= The Industry Standard =

U.S. technology business news web site

The Industry Standard is a U.S. news web site dedicated to technology business news, part of InfoWorld, a news website covering technology in general. It is a revival of a weekly print magazine based in San Francisco which was published between 1998 and 2001.

==Print magazine, 1998–2001==
The Industry Standard called itself "the newsmagazine of the Internet economy", and it specialized in areas where business and the Internet overlapped. Like Wired, Red Herring, and (later) Business 2.0 and Inside.com, it was part of a breed of late 1990s publications that filled a gap in technology coverage left by mainstream media at the time.

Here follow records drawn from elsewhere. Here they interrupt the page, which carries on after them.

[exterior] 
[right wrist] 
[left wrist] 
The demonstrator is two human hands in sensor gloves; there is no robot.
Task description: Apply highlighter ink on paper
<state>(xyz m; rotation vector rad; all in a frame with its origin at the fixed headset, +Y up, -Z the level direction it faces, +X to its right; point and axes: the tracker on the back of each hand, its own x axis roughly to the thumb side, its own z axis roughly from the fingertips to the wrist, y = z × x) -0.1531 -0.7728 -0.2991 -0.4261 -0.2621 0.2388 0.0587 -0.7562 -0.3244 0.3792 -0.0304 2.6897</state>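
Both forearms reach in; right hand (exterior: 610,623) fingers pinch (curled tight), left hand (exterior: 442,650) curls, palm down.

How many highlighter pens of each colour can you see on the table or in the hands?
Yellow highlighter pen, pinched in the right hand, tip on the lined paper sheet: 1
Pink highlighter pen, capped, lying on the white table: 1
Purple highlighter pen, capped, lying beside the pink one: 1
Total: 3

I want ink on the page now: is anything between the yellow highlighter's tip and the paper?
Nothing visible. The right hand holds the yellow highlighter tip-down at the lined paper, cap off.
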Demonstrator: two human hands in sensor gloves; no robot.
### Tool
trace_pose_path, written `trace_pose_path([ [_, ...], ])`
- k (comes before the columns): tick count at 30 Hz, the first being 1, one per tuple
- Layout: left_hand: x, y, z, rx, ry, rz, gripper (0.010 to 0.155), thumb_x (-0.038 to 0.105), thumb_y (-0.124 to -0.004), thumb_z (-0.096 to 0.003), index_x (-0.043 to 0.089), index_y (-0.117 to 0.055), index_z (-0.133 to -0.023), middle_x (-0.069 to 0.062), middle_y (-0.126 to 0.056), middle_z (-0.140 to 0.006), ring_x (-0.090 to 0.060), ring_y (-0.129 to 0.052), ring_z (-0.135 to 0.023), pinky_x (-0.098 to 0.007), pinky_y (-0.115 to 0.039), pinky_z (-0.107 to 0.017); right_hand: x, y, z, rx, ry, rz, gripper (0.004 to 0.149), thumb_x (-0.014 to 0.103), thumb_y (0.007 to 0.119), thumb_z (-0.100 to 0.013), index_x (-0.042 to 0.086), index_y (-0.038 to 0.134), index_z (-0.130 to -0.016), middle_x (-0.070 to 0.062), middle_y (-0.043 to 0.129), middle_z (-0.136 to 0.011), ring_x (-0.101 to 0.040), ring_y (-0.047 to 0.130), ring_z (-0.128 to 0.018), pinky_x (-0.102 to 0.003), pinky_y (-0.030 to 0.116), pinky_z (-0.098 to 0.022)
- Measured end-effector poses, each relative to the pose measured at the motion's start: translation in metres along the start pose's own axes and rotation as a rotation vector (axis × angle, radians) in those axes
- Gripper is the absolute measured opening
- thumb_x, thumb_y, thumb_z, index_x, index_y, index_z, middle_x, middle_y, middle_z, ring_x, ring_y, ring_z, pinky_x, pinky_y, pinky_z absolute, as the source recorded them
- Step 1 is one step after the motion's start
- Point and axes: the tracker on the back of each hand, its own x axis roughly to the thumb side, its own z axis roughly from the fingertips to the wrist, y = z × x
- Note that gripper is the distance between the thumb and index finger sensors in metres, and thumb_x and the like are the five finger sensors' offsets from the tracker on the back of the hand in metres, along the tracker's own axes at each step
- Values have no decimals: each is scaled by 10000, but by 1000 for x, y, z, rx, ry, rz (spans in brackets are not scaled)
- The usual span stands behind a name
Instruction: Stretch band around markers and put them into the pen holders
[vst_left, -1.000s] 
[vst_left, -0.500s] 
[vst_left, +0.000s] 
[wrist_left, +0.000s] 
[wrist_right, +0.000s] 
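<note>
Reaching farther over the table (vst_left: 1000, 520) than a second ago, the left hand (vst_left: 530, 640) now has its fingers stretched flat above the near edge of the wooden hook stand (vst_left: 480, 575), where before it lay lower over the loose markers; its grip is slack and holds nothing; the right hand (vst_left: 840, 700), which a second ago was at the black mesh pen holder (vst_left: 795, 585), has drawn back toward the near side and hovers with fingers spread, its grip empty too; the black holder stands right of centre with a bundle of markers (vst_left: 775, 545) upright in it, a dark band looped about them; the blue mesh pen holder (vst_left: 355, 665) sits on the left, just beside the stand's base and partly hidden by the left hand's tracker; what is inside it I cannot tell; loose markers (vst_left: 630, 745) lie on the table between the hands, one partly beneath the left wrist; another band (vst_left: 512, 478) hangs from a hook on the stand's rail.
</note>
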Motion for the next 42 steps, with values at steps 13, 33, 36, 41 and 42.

The magazine, which was owned by the technology publishing company IDG, was in many ways the brainchild of John Battelle, who had been a journalist at Wired both in the United States and the United Kingdom. Jonathan Weber was its editor-in-chief. The magazine also ran a web site, thestandard.com.

Beginning in 1999, The Standard began selling a large number of advertising pages in the magazine, and began to be referred to as "the bible" of the Internet economy. In 2000, it sold more ad pages than any magazine in America, and launched that year a European edition. However, as the dot-com boom failed, sales of the magazine began to shrink, and it went into bankruptcy in August 2001. One of the Standards writer-editors, James Ledbetter, published a book in 2003 about the magazine's rise and fall; entitled Starving to Death on $200 Million: The Short, Absurd Life of The Industry Standard.

==Website, 2008–2014==
IDG relaunched The Industry Standard as an online-only publication in 2008. The site featured technology industry news and an interactive section where visitors could make predictions about the future of the tech industry. In 2010, The Industry Standard became a "channel" within InfoWorld, another publication owned by IDG, ending circa 13 September 2014.